Attached patch JS Profiler Feature (obsolete) — Splinter Review
Attachment #636964 - Attachment is obsolete: true
Attachment #636965 - Flags: review+
(In reply to Benoit Girard (:BenWa) from comment #33)
> (In reply to Ehsan Akhgari [:ehsan] from comment #32)
> > Comment on attachment 636947 [details] [diff] [review]
> > JS Profiler Feature
> > 
> > Review of attachment 636947 [details] [diff] [review]: 
> > @@ +959,5 @@
> > >    tlsTicker.set(NULL);
> > >    ProfileStack *stack = tlsStack.get();
> > >    ASSERT(stack != NULL);
> > > +
> > > +  if (uninstallJS)
> > 
> > Nit: Please call ProfileJS inline here as well, in the interest of keeping
> > the start/stop function similar.
> 
> I can't, we delete 't'.

Ah, indeed we do!
Bug 761277 is not needed based on the approach we're taking. Part 1 of bug 707308 landed which was the only prerequisite from that bug, and bug 766579 is an optional improvement.

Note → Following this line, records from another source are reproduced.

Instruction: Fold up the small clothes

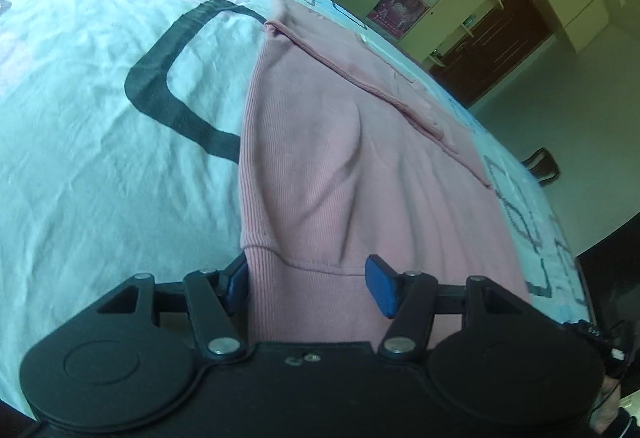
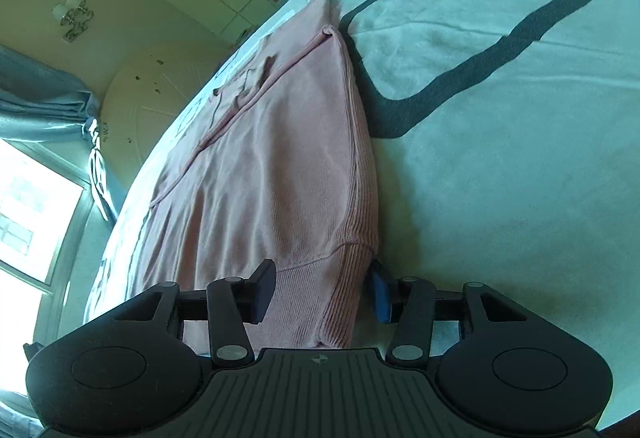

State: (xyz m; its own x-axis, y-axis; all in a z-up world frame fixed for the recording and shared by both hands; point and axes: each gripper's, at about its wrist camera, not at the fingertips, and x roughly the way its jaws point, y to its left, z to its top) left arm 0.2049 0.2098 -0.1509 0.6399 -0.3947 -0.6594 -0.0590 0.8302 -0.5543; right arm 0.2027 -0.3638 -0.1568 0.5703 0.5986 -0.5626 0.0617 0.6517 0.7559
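On the pale patterned sheet [image 1: 80, 166], folded pink ribbed sweatshirt [image 1: 320, 158], near hem corners between half-open left gripper [image 1: 308, 284] and right gripper [image 2: 320, 288] jaws, grip unclear.

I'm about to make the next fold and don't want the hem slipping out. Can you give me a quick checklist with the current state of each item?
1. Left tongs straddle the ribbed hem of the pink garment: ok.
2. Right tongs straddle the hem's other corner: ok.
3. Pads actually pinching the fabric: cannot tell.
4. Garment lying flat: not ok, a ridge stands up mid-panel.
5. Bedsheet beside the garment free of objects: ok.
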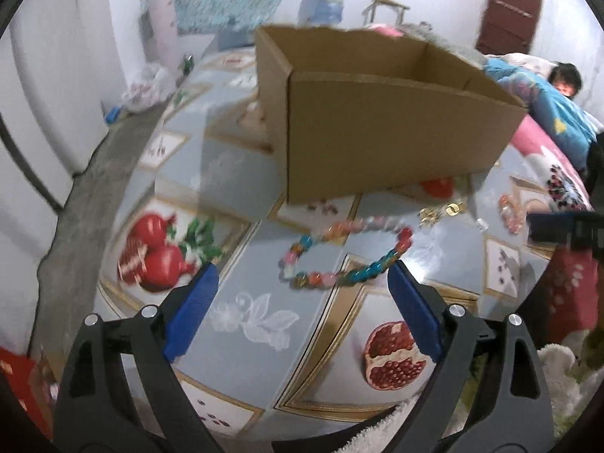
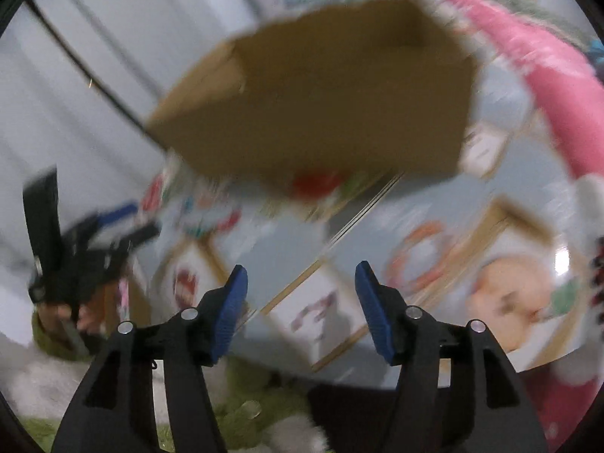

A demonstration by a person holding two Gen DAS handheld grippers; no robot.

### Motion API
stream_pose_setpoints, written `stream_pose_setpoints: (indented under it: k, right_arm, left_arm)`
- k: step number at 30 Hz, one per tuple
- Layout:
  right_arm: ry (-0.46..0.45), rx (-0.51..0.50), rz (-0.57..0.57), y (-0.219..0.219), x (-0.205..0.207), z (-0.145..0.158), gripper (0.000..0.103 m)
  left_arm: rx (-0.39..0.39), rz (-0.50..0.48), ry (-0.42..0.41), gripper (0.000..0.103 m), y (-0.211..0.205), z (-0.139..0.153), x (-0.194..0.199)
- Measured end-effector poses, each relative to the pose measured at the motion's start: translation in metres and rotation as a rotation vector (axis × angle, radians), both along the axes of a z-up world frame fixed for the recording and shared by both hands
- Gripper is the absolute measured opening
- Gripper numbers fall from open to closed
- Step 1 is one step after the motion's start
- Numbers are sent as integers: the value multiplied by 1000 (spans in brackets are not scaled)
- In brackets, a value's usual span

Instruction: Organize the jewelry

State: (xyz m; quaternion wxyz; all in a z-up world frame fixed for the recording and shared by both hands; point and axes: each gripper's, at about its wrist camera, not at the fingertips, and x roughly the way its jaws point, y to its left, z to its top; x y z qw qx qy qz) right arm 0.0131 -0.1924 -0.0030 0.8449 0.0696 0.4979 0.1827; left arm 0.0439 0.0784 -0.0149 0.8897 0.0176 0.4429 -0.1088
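A multicoloured bead necklace lies in a loop on the table, just in front of an open cardboard box. A small gold piece and an orange bead bracelet lie to its right. My left gripper is open and empty, just short of the necklace. My right gripper is open and empty above the table; its view is blurred. The box and the orange bracelet show there, and the left gripper at the left.
The table has a blue cloth printed with pomegranates. A wall and concrete ledge run along the left. A pink blanket and a person in blue lie at the right. A water bottle stands behind.
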Motion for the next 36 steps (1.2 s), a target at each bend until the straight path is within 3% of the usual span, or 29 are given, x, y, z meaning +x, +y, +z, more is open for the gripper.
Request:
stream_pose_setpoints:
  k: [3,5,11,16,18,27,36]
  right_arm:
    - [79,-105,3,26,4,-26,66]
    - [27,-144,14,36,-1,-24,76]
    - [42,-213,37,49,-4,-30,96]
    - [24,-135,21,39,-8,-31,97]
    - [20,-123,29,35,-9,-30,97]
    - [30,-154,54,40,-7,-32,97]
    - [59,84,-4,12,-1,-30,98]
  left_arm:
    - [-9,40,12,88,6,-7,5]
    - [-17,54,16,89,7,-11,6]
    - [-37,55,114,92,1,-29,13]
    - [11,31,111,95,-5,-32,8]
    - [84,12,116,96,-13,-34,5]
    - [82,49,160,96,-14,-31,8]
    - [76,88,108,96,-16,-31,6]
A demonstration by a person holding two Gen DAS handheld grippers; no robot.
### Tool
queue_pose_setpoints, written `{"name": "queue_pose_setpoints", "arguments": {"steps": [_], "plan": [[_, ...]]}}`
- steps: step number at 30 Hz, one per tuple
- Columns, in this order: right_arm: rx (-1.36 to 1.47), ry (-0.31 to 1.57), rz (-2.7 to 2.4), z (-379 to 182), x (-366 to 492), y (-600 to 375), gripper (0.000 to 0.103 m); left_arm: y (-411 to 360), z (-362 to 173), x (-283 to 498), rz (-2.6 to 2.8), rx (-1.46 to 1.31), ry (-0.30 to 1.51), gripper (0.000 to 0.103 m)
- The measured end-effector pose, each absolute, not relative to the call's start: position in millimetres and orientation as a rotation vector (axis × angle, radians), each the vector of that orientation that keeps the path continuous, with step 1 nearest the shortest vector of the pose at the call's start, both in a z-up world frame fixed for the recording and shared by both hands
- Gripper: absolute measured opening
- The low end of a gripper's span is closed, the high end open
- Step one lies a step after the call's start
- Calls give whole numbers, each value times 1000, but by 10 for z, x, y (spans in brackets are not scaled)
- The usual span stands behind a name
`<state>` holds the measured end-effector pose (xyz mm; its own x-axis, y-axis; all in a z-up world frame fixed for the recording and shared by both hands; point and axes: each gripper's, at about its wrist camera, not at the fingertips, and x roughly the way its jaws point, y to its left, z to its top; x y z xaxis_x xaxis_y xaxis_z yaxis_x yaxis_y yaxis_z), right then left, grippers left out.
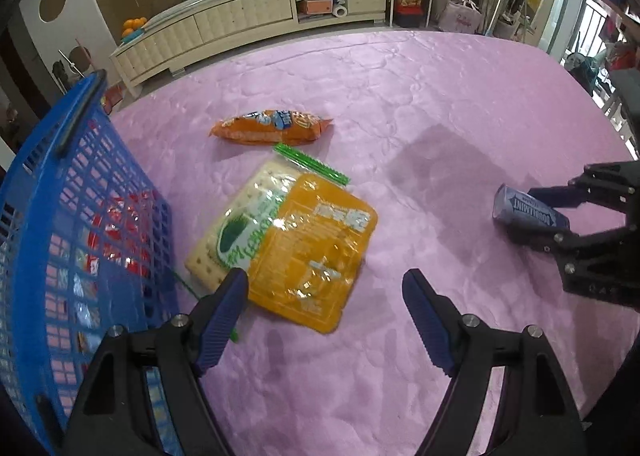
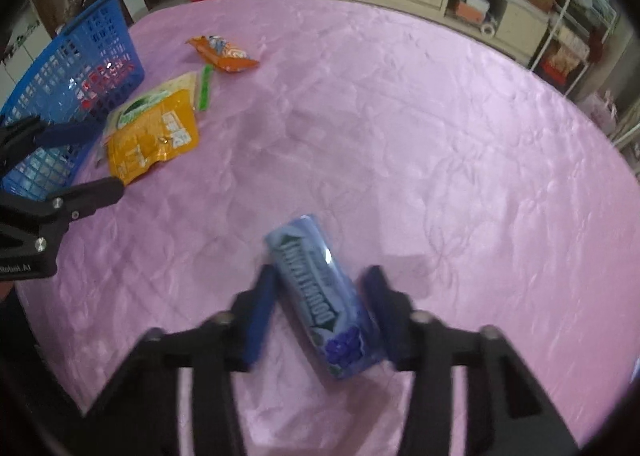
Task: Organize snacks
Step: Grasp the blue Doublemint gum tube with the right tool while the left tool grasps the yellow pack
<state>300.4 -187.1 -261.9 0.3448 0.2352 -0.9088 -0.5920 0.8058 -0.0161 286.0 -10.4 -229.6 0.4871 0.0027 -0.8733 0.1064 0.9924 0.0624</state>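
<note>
The right gripper [image 2: 318, 312] straddles a blue Doublemint gum pack [image 2: 320, 296] that lies on the pink-clothed bench [image 2: 400, 136]. Its two blue pads flank the pack's long sides, the pack running at a slant between them. Motion blur keeps me from seeing whether the pads are actually pressing on it, so a firm grip cannot be confirmed (the pack looks to be resting on the cloth, not lifted). Taking it across its narrow width makes sense, as that is the span the jaws can close on.

The left gripper [image 1: 326, 290] hangs with its jaws wide apart and nothing between them, low over the near edge of a yellow cracker packet [image 1: 296, 240] with a green zip strip. One pad sits at the packet's corner; I cannot tell whether it touches. Just beyond lies an orange snack bag [image 1: 272, 126], apart from the packet.

A blue plastic basket [image 1: 80, 196] stands at the left edge of the bench, with red and silvery wrappers showing through its mesh, so it appears to be the collecting place. Three snacks are not yet in it, which puts the task somewhere in the middle. Each gripper seems assigned the snack nearest its own side.
</note>
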Motion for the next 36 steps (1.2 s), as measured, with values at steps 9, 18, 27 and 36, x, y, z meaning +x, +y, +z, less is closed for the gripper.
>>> {"name": "queue_pose_setpoints", "arguments": {"steps": [9, 18, 27, 36], "plan": [[-242, 1111, 498, -2589, 3165, -1737, 42, -85, -2534, 3153, -25, 207, 1078, 78], [-213, 1085, 522, -2583, 3124, -1744, 42, -82, -2554, 3299, -39, 202, 1112, 81], [-166, 1105, 543, -2552, 3191, -1807, 38, -211, -2536, 3251, -206, 103, 1159, 52], [-150, 1111, 531, -2522, 3269, -1929, 37, -359, -2521, 3288, -192, 135, 1173, 33]]}}
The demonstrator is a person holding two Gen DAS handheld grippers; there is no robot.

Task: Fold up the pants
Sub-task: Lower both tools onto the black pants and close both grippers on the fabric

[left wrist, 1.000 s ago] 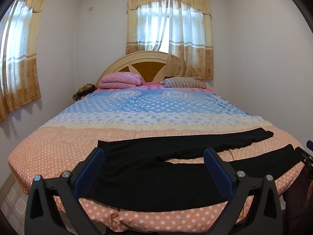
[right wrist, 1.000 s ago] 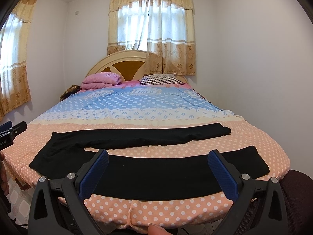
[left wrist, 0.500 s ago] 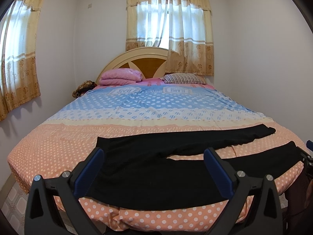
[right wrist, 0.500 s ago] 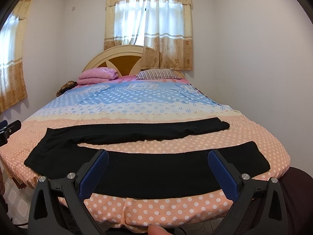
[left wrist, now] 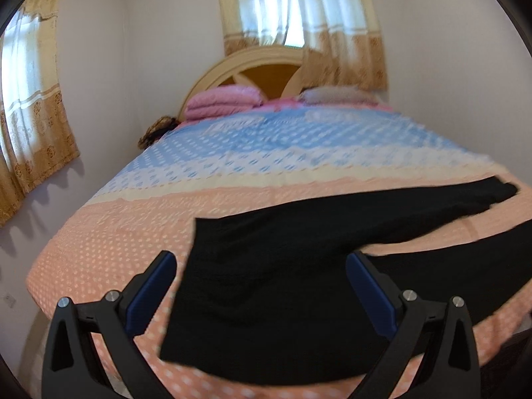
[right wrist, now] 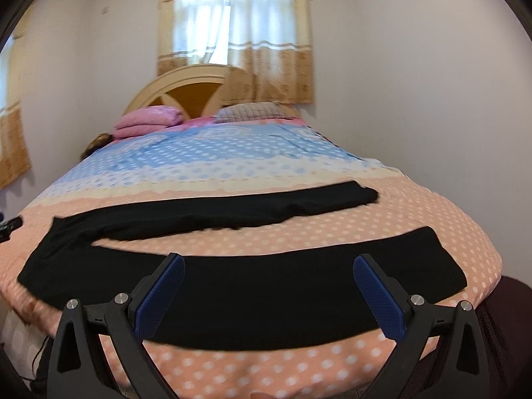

This patch should be good to land once reviewed.
No longer depends on: 761277
Attached patch patch (obsolete) — Splinter Review
Minor changes to what's pushed on the SPS stack (NULL instead of a stack pointer) as what Benoit and I discussed on IRC. I also merged Benoit's patch of the JS feature into this one as I changed the names around a bit.

This was also rebased on the current inbound with Benoit's most recent changes.
Attachment #636928 - Attachment is obsolete: true
Attachment #636965 - Attachment is obsolete: true
Attachment #636928 - Flags: review?(luke)
Attachment #637649 - Flags: review?(luke)
Comment on attachment 637649 [details] [diff] [review]
patch

Review of attachment 637649 [details] [diff] [review]:
-----------------------------------------------------------------

Again, this is looking great, nice work.  I still need to think about the interp/jit changes to see if it covers all the spidery paths, but I have some nits that I'll dump now.

::: js/src/jscntxt.cpp
@@ +1309,5 @@
> + * Serialize this entry into its string representation. This function can
> + * fail, and should be dealt with accordingly
> + */
> +const char*
> +ProfileStringify(JSScript *script, JSFunction *function)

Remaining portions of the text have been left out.